(TRY IT): Lines with "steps": please show every one of them from the listing below.

★ ★ ★

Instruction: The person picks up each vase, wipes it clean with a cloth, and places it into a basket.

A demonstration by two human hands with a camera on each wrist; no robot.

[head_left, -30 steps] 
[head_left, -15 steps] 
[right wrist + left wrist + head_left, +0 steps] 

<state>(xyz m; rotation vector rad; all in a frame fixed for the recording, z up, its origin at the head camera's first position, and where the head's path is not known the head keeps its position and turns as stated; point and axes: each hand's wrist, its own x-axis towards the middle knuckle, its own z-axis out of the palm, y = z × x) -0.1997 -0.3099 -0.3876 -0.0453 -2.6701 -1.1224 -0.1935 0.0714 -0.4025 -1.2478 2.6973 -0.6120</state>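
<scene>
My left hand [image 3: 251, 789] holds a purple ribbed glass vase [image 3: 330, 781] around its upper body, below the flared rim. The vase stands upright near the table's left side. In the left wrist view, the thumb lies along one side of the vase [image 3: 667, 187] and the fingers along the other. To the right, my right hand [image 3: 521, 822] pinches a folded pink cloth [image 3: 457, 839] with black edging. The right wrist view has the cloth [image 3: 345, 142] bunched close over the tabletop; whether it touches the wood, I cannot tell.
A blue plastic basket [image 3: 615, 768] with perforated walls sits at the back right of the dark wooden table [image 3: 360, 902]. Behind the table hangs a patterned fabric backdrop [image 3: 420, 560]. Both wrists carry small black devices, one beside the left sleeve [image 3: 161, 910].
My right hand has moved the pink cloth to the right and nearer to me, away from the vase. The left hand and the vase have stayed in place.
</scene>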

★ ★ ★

(ANSWER SECTION):
[head_left, -30 steps] 
[head_left, -15 steps] 
[right wrist + left wrist + head_left, +0 steps] 

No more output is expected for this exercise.